Assignment
In the entries below, find the line with "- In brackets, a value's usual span" and the line with "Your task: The"; copy them and every line between them exactly, but not the pictures.
>>
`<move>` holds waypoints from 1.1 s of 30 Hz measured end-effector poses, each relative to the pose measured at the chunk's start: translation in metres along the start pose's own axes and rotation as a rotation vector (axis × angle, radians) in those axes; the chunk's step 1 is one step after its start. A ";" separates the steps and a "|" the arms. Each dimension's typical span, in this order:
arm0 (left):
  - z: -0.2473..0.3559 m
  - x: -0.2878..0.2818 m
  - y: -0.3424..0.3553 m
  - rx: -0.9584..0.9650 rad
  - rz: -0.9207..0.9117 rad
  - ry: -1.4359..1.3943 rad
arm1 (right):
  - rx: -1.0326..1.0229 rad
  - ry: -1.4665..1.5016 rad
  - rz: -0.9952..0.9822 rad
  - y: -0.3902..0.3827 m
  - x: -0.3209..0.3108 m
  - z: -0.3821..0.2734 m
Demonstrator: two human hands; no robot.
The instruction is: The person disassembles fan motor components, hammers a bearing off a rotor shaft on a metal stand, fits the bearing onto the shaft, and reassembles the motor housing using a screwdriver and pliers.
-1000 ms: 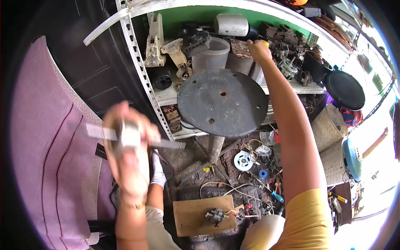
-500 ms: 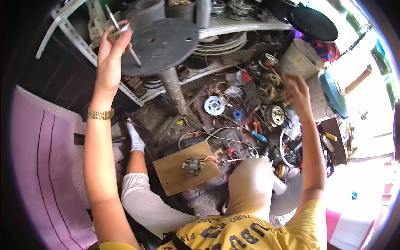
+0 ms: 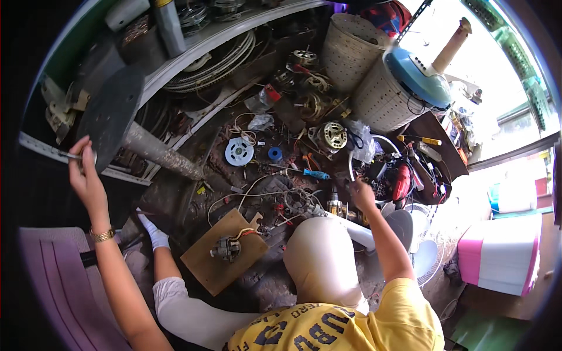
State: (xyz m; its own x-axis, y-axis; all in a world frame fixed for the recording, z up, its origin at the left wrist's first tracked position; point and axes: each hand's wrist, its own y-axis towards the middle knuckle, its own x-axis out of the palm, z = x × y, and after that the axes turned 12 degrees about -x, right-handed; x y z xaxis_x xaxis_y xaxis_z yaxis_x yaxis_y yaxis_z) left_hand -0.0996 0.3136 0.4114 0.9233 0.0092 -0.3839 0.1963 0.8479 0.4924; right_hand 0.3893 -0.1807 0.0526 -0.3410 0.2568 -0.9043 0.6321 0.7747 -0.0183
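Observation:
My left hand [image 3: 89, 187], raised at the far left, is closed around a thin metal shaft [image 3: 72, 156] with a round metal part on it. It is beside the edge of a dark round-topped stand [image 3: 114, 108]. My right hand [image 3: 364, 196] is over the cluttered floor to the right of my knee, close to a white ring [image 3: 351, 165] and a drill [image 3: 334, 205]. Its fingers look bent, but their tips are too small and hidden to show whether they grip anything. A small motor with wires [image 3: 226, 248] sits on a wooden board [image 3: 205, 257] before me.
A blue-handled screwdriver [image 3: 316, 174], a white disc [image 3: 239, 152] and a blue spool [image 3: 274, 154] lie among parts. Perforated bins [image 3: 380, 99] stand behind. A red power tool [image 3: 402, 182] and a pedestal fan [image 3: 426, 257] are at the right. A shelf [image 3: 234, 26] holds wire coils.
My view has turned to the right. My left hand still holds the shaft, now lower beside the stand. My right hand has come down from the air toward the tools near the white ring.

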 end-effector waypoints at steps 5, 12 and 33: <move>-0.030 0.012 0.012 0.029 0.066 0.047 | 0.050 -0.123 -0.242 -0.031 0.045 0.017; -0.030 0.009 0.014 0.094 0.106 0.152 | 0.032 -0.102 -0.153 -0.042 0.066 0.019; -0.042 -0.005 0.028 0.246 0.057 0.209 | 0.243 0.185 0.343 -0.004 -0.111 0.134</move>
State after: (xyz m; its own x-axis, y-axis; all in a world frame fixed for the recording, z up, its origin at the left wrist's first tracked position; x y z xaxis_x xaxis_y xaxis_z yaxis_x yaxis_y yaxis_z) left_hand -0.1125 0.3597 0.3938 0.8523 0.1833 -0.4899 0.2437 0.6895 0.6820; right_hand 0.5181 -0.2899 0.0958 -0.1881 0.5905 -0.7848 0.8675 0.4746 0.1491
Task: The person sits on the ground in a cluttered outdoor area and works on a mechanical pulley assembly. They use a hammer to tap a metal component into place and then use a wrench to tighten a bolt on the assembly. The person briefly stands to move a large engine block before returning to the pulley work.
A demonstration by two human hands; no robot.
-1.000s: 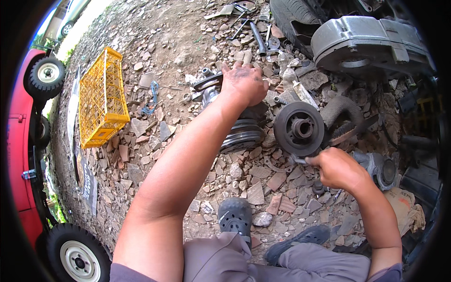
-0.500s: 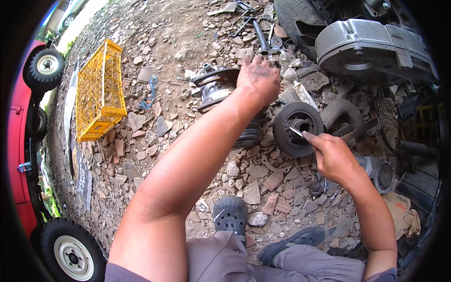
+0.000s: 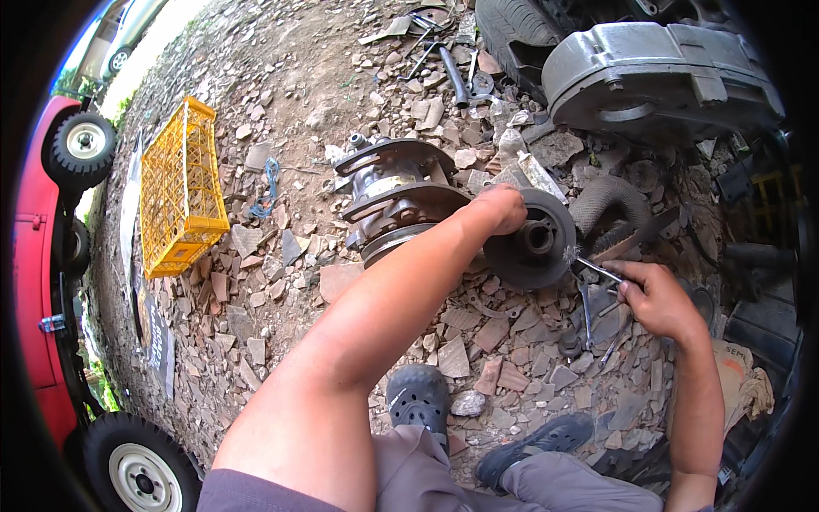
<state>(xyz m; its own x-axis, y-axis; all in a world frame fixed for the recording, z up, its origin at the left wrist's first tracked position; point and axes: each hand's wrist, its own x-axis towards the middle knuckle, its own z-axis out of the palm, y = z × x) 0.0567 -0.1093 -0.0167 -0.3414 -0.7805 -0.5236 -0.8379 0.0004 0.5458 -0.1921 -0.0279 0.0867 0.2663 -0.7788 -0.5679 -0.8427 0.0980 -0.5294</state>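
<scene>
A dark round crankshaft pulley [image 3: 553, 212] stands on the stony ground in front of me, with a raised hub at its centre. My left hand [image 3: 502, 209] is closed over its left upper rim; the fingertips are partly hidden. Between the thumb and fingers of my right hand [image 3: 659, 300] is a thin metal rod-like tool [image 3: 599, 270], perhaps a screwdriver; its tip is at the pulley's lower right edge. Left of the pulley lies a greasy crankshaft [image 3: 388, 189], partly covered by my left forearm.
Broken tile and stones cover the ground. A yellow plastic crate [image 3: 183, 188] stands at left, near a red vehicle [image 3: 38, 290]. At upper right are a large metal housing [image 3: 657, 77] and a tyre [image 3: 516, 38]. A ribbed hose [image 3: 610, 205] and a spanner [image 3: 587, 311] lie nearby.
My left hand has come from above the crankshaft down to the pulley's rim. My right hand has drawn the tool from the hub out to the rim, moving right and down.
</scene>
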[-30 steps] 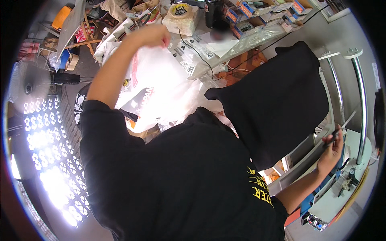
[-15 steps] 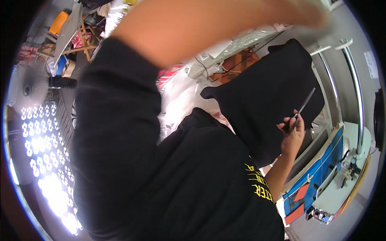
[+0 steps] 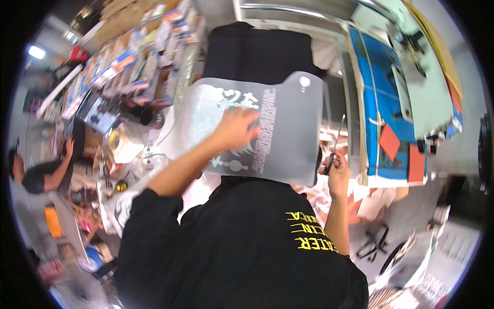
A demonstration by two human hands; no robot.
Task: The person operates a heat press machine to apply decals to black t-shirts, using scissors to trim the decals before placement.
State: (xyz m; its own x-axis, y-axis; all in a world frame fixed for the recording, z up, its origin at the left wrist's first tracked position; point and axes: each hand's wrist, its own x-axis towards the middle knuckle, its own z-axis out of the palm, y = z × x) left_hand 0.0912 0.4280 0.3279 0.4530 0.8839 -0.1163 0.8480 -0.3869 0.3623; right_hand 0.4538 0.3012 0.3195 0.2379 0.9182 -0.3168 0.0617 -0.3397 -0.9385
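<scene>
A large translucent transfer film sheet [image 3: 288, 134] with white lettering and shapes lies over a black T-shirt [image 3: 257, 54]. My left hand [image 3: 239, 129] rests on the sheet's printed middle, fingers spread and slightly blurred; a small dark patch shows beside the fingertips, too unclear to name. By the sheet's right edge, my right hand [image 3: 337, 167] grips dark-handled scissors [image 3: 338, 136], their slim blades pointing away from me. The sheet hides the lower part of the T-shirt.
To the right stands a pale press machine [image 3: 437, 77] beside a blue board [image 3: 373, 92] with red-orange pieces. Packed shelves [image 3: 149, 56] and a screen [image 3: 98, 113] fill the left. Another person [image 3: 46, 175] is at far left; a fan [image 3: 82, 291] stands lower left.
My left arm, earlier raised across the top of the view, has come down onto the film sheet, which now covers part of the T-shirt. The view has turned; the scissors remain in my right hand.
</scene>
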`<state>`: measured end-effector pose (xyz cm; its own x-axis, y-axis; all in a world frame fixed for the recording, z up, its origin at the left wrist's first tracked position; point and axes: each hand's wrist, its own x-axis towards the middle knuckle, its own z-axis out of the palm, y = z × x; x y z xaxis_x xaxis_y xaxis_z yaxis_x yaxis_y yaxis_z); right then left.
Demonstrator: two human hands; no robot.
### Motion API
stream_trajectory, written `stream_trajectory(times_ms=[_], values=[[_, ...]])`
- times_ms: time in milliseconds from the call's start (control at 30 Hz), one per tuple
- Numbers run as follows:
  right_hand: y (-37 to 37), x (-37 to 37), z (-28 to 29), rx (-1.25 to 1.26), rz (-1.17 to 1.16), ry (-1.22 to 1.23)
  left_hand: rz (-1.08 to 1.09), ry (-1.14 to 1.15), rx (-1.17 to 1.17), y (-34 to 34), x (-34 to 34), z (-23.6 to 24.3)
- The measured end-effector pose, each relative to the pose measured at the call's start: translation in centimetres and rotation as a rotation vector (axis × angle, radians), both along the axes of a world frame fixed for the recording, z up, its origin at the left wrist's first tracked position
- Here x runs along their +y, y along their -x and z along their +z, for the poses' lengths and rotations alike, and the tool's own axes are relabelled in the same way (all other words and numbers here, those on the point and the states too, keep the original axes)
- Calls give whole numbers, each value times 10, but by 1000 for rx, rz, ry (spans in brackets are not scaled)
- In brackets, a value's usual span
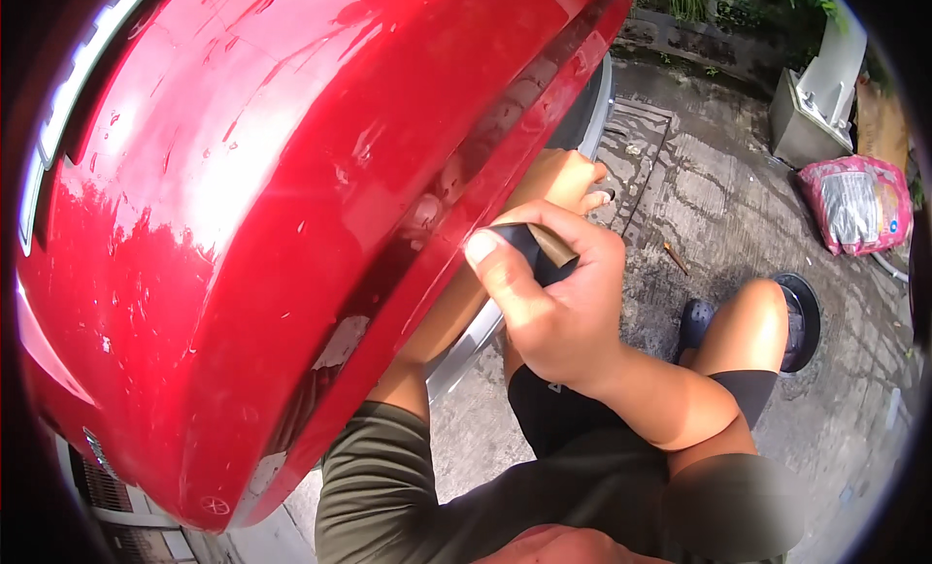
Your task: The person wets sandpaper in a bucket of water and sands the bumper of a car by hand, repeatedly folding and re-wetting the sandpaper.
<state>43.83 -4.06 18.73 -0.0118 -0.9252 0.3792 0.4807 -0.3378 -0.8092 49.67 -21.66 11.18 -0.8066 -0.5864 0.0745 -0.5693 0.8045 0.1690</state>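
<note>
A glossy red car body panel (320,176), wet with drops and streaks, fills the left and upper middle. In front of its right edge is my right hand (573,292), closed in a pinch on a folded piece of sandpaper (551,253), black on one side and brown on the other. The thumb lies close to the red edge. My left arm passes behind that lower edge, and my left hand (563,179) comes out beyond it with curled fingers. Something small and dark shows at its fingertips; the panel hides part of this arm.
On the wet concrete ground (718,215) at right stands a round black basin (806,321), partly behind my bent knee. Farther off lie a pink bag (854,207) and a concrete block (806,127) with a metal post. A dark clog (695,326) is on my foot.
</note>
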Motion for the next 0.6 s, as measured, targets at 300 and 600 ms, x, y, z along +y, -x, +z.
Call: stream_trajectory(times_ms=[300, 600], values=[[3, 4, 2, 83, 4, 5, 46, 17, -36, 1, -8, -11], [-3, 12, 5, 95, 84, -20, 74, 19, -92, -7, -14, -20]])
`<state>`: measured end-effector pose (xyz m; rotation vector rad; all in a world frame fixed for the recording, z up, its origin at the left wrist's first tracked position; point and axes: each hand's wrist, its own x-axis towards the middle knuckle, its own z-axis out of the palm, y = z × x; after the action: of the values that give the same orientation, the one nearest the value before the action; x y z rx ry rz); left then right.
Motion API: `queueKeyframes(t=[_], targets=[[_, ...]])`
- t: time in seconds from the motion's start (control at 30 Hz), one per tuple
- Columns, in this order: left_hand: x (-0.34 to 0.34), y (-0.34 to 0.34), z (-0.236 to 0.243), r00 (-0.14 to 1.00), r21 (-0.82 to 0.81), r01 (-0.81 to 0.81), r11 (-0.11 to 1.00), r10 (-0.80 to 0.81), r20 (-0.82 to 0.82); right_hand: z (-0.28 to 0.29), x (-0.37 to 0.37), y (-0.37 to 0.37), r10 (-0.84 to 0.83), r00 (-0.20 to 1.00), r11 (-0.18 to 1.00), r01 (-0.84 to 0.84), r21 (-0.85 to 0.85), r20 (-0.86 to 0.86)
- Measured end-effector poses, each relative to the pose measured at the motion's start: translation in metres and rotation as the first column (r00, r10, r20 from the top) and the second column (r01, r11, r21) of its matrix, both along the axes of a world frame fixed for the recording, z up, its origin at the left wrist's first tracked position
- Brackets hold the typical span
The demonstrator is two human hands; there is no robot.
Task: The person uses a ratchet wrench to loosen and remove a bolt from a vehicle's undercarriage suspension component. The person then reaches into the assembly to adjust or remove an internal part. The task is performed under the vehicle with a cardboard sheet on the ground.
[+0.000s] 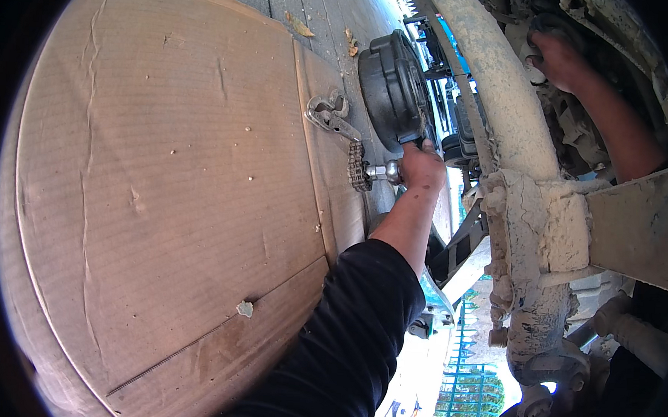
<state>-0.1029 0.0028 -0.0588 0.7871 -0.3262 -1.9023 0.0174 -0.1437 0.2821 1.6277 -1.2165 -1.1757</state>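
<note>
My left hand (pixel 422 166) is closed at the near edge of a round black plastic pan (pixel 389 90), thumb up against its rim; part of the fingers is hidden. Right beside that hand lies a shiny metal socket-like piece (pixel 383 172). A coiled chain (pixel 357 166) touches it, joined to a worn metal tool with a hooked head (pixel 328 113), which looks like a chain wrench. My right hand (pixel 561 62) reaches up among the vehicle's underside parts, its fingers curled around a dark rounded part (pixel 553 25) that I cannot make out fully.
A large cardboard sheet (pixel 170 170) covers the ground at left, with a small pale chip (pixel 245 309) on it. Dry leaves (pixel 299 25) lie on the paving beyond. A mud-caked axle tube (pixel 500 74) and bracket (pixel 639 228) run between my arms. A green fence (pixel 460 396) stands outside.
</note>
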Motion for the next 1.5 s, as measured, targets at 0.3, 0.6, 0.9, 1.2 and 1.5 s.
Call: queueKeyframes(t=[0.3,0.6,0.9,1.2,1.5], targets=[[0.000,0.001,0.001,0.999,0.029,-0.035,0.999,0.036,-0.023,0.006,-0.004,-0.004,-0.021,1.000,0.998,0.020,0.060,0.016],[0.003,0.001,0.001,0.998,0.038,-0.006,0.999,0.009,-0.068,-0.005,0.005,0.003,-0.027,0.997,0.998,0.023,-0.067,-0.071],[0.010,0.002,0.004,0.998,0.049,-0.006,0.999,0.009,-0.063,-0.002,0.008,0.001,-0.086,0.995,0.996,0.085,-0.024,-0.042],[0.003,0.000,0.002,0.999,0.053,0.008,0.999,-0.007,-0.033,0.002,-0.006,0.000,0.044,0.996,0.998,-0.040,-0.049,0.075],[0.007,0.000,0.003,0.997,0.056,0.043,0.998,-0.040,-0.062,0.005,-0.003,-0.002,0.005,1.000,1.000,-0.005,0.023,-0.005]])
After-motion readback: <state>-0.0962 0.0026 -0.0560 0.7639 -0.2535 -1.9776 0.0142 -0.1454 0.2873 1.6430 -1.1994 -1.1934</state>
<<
Written answer
- In brackets, a value's usual span
Your task: The person wets sandpaper in a bucket of water and sands the bumper of a car by hand, repeatedly folding and re-wetting the sandpaper.

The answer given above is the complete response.